Don knew precious little about the Mocks beyond hints and rumors. As with Don, Michelle’s parents died young: Theresa Mock (none of the women took married names) from tuberculosis contracted during an adventure in China at the age of forty-eight, and Landon Caine by a stroke eleven years and one remarriage later. Don shook hands with the parents during his own wedding, the sole occasion he’d ever seen or spoken to them. Michelle had made it clear early on that her familial relations were strained. She wasn’t kidding.
On Holly’s sixth birthday, Michelle flew her (but not little Kurt) to a family conclave in New England, but as for Don, besides his brief encounter with the parents, he’d only met a younger sister, and before that, an aunt Babette; a mummified lady who dressed in basic black. Her eyebrows were permanently inked in lieu of the real thing. Babette Mock grudgingly consented to meet Don after she discovered he moonlighted as an antiquarian and a journeyman bibliophile with expertise in geomorphic history. In her declining years (that dragged on for two and a half decades) Babette had frequently toured the West Coast for rare manuscripts, which sounded far more interesting than the reality. Unfortunately, Don had been unable to procure certain texts pertaining to geophysical anomalies and that was the last they’d spoken.
There were several other aunts, a bushel of female cousins and Michelle’s stepmother Cornelia, but no uncles. Michelle’s twin brother Michael had served as an Army sniper. The military loved his hands; stone steady were those hands, those steely fingers that once tapped the ivories of classical piano. No Millers possessed musical talent to speak of, although most suffered an acute appreciation of the sublime art, and thus Michael fascinated Don.

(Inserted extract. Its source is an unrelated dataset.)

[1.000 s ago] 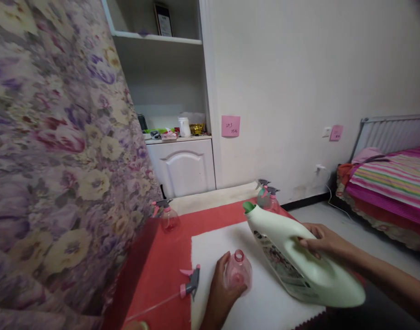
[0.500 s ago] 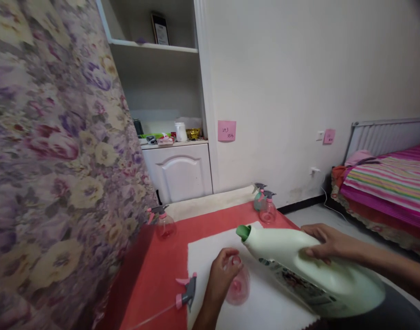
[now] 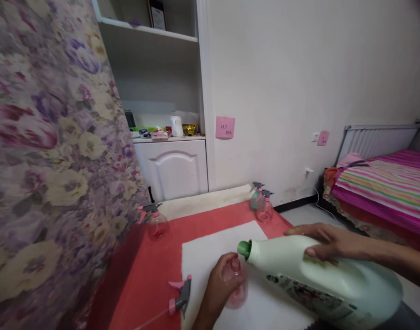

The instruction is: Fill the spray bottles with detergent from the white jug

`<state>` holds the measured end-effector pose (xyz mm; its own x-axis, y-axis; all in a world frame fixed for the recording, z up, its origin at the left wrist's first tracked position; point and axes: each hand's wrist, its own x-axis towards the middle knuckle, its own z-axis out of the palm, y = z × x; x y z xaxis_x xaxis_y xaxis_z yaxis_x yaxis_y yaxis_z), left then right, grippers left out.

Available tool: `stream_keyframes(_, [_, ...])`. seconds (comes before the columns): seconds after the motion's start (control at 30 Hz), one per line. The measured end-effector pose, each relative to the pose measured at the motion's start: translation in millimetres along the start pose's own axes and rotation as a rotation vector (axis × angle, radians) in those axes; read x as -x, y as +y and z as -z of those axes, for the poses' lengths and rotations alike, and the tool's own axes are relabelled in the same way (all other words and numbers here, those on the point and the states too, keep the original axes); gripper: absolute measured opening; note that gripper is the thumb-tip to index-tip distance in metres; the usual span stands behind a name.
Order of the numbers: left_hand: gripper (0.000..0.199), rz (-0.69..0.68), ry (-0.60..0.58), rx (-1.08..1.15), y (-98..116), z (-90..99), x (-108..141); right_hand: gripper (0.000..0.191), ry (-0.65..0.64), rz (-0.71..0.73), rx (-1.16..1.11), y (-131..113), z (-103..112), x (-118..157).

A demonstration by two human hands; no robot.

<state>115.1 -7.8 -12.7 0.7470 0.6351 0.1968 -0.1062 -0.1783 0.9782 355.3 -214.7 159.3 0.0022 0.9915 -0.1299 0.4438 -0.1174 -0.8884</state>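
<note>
My left hand (image 3: 220,285) is wrapped round the neck of a clear pink spray bottle (image 3: 240,293), which stands with its mouth uncovered on a white sheet (image 3: 199,256). In my right hand (image 3: 328,243) is a large pale-green detergent jug (image 3: 319,275), held by its handle and tipped nearly level. The jug's green spout (image 3: 244,249) sits just above and right of the bottle's mouth, apart from it. No liquid can be seen running out. Left of my left hand, a grey-and-pink spray trigger head (image 3: 182,295) lies with its tube on the red cloth.
On the red cloth (image 3: 144,275), a pink spray bottle (image 3: 158,225) stands at the left edge. Another pink bottle (image 3: 264,211) and a green one (image 3: 255,200) stand at the far right corner. A floral curtain (image 3: 58,160) hangs left; a bed (image 3: 384,174) is at right.
My left fingers have closed further round the pink bottle's neck. The jug has moved slightly, with its spout a little lower and nearer the bottle's mouth. The view has shifted somewhat.
</note>
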Motion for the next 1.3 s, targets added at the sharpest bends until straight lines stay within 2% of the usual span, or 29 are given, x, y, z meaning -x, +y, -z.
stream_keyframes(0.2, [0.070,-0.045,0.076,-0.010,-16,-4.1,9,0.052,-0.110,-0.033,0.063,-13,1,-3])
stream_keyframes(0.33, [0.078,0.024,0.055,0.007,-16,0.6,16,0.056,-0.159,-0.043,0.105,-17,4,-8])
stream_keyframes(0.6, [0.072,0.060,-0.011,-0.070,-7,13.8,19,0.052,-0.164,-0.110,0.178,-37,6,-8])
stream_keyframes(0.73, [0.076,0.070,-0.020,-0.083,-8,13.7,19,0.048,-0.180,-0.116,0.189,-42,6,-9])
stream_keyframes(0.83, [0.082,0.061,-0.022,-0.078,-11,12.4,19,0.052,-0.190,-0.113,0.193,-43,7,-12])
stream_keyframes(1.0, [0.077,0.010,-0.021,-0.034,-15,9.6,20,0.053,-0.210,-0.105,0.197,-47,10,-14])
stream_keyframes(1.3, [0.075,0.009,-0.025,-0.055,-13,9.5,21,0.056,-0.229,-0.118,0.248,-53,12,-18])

The subject of Michael inevitably provoked a melancholy sigh from Michelle. Mom wanted to ship him to Julliard. Damn it, Mikey, you decided to be a lifer in the military instead. Selfish bastard . He and eight other soldiers were lost in a helicopter crash during a mission near the South Korean border in the fall of 1952. An eerie analogue to how Don had lost his own father a few years earlier. Mock men die young , his wife said with grim cheer whenever he’d pressed the issue. Don had last spoken to her brother over the phone when he called for Christmas. They’d vowed to buy one another drinks when Michael’s tour in Korea ended.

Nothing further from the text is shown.